§ **WHAT IS NEEDED**:
Could you retype the whole listing word for word and drop the images?

§ **AVAILABLE DATA**:
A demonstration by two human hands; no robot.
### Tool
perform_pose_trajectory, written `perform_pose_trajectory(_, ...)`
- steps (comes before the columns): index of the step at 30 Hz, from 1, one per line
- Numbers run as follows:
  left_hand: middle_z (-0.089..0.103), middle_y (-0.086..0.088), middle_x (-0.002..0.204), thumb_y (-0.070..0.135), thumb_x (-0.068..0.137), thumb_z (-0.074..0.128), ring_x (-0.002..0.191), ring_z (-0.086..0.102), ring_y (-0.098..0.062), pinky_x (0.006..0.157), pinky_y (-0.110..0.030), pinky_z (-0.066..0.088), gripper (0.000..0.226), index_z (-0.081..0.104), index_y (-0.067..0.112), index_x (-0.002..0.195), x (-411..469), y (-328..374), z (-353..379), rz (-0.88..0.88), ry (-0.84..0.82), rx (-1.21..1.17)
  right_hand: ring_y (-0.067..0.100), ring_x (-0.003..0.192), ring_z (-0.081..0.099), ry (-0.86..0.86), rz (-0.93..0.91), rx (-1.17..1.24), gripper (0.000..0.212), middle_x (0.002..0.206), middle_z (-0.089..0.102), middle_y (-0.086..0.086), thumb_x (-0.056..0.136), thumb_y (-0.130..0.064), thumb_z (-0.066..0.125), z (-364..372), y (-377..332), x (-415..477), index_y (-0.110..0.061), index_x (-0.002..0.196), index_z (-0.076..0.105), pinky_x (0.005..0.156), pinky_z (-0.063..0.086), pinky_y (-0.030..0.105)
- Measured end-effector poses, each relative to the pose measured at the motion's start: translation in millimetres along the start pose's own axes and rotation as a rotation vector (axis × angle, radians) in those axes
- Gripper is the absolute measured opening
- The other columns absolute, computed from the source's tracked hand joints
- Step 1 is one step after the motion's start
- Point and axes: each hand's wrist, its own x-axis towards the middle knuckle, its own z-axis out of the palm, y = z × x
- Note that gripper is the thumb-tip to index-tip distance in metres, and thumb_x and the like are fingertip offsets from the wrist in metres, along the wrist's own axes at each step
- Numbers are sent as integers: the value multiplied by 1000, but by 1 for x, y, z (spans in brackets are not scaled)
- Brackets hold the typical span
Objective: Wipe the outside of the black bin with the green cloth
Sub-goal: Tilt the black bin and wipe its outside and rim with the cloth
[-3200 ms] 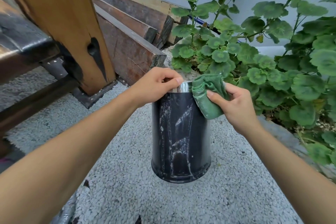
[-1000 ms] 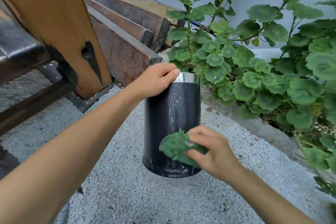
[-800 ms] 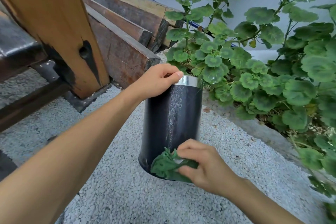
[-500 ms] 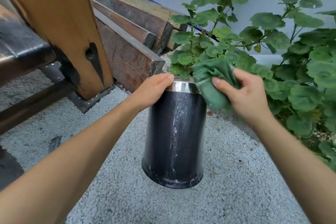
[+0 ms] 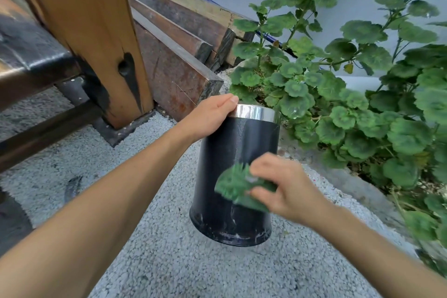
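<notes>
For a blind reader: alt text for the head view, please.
A right hand holds a green cloth against the lower side of a black bin on gravel; the left hand holds its silver rim. Leafy plants grow beside it.

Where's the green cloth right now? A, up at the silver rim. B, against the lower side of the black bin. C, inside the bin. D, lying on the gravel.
B: the right hand presses the green cloth low on the side of the black bin, while the left hand holds the silver rim.
</notes>
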Motion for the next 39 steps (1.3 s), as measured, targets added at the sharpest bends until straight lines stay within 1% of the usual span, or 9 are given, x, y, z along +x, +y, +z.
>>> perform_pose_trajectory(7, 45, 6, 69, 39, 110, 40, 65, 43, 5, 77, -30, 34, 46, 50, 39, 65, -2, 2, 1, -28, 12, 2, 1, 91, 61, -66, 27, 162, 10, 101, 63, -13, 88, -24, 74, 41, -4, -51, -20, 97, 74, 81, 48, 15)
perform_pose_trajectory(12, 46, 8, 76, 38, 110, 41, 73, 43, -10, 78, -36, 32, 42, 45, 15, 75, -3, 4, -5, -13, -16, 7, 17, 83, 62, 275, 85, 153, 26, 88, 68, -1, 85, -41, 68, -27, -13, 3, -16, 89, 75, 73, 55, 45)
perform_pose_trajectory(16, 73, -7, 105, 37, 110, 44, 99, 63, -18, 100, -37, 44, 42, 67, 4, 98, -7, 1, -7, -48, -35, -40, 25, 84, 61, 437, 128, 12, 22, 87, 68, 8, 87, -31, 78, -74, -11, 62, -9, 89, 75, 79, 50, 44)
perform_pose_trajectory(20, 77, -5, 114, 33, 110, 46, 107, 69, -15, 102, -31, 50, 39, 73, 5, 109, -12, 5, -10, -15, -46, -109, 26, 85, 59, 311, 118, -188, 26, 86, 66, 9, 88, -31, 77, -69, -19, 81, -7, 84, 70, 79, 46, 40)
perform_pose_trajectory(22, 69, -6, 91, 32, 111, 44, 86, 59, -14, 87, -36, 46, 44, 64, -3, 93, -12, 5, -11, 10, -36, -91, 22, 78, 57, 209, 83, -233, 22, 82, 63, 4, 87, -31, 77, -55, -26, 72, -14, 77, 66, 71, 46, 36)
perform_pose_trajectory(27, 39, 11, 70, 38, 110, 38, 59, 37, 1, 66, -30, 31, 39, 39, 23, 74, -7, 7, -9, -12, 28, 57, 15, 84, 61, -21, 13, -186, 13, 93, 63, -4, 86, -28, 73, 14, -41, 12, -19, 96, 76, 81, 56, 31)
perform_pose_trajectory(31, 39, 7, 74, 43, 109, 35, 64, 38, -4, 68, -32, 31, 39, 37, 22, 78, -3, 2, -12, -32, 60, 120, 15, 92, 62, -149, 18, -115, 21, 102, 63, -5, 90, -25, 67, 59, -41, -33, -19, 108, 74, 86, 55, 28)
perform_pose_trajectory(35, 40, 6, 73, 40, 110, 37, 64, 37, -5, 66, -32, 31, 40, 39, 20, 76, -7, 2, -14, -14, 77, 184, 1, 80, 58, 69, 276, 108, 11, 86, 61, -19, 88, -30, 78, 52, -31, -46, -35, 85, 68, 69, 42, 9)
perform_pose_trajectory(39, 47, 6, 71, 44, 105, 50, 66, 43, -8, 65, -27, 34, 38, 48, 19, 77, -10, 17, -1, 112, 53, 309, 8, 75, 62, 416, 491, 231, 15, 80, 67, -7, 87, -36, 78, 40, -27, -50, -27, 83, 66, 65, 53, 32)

§ **PROBLEM SOLUTION**:
A demonstration by two human hands; no robot.
### Tool
perform_pose_trajectory, written `perform_pose_trajectory(_, ...)`
- steps (comes before the columns): index of the step at 30 Hz, from 1, one per line
- Numbers run as follows:
  left_hand: middle_z (-0.089..0.103), middle_y (-0.086..0.088), middle_x (-0.002..0.204), thumb_y (-0.070..0.135), thumb_x (-0.068..0.137), thumb_z (-0.074..0.128), ring_x (-0.002..0.191), ring_z (-0.086..0.102), ring_y (-0.098..0.062), pinky_x (0.006..0.157), pinky_y (-0.110..0.030), pinky_z (-0.066..0.088), gripper (0.000..0.226), index_z (-0.081..0.104), index_y (-0.067..0.112), index_x (-0.002..0.195), x (-411..469), y (-328..374), z (-353..379), rz (-0.88..0.88), ry (-0.84..0.82), rx (-1.21..1.17)
  right_hand: ring_y (-0.067..0.100), ring_x (-0.003..0.192), ring_z (-0.081..0.099), ry (-0.86..0.86), rz (-0.93..0.91), rx (-1.17..1.24), gripper (0.000..0.212), middle_x (0.002..0.206), middle_z (-0.089..0.102), middle_y (-0.086..0.086), thumb_x (-0.056..0.136), thumb_y (-0.130..0.064), thumb_z (-0.066..0.125), z (-364..372), y (-377..332), x (-415..477), index_y (-0.110..0.061), index_x (-0.002..0.196), index_z (-0.076..0.105), pinky_x (0.005..0.156), pinky_z (-0.063..0.086), pinky_y (-0.030..0.105)
- Measured end-effector poses, each relative to the pose measured at the motion's start: translation in millimetres along the start pose's own axes and rotation as a rotation vector (axis × angle, radians) in those axes
- Gripper is the absolute measured opening
- The other columns absolute, computed from the source's tracked hand joints
- Step 1 is one step after the motion's start
- Point and axes: each hand's wrist, its own x-axis towards the middle knuckle, its own z-axis out of the palm, y = z × x
- Note that gripper is the thumb-tip to index-tip distance in metres, and thumb_x and the like are fingertip offsets from the wrist in metres, along the wrist's own axes at each step
- Numbers are sent as integers: the value multiplied by 1000, but by 1 for x, y, z (spans in brackets are not scaled)
- Brackets hold the typical span
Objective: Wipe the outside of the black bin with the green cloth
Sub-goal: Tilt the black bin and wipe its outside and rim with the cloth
[-3200 ms] 
[-1000 ms] 
[-800 ms] 
[-500 ms] 
[+0 ms] 
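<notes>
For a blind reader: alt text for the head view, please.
A right hand holds a green cloth against the lower side of a black bin on gravel; the left hand holds its silver rim. Leafy plants grow beside it.

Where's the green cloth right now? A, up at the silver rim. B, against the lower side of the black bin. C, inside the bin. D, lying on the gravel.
B: the right hand presses the green cloth low on the side of the black bin, while the left hand holds the silver rim.
</notes>
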Motion for the next 39 steps (1.3 s), as measured, targets added at the sharpest bends until straight lines stay within 1% of the usual span, or 9 are given, x, y, z along +x, +y, +z.
>>> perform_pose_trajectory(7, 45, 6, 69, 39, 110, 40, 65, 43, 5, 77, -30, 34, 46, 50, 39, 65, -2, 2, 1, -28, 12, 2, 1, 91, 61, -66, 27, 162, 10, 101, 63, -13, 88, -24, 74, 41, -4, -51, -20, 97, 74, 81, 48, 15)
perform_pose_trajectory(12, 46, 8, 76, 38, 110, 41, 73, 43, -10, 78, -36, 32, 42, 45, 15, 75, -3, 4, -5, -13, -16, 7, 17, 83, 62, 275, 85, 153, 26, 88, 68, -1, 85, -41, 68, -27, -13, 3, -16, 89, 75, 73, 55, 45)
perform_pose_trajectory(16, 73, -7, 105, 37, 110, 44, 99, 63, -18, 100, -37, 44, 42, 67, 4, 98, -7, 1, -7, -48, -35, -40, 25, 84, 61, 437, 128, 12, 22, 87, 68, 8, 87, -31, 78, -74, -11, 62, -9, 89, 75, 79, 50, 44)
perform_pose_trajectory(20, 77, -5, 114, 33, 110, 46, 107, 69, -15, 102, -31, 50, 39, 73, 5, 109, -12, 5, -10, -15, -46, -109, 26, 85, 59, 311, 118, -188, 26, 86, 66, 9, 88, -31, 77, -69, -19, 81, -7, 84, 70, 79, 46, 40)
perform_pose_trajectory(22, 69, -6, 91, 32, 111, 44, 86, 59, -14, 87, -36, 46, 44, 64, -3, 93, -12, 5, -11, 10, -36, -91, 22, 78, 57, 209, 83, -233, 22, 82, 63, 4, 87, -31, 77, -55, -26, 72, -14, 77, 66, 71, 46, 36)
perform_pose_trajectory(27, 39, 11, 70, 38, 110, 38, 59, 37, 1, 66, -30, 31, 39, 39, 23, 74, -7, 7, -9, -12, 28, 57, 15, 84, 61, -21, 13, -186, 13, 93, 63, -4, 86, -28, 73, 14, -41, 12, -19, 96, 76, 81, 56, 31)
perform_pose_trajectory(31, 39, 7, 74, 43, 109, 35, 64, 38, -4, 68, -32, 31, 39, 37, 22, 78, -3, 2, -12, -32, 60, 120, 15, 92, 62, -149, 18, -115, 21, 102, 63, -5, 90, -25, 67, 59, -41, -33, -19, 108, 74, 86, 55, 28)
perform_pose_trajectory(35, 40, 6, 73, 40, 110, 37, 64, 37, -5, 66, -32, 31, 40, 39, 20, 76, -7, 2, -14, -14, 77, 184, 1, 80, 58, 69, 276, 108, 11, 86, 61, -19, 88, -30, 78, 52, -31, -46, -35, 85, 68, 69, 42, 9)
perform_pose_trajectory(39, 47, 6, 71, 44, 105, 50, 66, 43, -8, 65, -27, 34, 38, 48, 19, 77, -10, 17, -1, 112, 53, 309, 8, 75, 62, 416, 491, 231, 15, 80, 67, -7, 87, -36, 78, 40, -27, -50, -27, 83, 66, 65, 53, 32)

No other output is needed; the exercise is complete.